▶ [What you should do]:
Of the lines below, copy those that hold the word "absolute".

▶ [Data section]:
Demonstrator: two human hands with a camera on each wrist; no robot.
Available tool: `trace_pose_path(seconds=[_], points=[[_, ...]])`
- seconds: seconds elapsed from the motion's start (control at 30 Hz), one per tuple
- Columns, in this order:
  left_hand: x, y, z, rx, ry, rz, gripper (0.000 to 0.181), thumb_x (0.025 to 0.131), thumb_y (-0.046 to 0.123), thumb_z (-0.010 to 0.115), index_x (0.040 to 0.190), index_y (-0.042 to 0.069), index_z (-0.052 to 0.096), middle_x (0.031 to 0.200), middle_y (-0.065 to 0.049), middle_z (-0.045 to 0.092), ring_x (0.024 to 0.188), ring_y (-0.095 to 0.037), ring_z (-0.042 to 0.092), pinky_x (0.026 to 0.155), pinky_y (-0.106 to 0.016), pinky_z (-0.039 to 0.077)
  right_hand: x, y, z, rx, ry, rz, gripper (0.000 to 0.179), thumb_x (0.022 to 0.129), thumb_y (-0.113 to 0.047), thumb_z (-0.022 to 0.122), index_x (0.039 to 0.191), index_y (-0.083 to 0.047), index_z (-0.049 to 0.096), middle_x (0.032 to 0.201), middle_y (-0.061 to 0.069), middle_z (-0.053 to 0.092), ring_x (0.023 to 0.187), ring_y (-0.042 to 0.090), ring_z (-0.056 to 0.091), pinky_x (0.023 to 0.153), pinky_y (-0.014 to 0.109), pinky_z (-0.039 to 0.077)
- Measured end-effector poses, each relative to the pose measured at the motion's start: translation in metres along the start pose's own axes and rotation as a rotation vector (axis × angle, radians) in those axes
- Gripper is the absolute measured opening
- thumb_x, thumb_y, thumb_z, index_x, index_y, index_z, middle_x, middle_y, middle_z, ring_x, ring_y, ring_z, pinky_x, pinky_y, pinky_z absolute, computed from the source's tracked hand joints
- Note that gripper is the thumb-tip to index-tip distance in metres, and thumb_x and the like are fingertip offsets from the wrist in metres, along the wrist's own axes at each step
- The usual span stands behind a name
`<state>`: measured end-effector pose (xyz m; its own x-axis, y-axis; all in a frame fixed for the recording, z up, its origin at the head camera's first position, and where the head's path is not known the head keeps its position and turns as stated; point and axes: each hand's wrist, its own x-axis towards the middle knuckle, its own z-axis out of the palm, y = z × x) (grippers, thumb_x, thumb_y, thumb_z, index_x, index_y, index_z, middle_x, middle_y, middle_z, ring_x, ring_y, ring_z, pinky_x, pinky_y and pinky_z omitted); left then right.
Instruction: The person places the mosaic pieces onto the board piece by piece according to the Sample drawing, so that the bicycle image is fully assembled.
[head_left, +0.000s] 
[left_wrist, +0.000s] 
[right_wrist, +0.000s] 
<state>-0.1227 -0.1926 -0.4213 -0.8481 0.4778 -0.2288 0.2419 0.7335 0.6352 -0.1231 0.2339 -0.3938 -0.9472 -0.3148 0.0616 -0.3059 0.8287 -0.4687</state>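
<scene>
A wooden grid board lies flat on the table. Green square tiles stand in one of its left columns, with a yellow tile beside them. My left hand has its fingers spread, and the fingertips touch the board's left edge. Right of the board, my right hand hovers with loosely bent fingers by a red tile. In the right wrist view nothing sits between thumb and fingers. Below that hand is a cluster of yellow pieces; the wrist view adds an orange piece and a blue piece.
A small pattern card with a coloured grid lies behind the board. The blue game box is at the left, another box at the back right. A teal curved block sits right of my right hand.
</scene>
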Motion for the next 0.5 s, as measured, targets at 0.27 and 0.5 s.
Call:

▶ [Response]:
- Gripper is the absolute measured opening
- thumb_x, thumb_y, thumb_z, index_x, index_y, index_z, middle_x, middle_y, middle_z, ring_x, ring_y, ring_z, pinky_x, pinky_y, pinky_z absolute, computed from the source's tracked hand joints

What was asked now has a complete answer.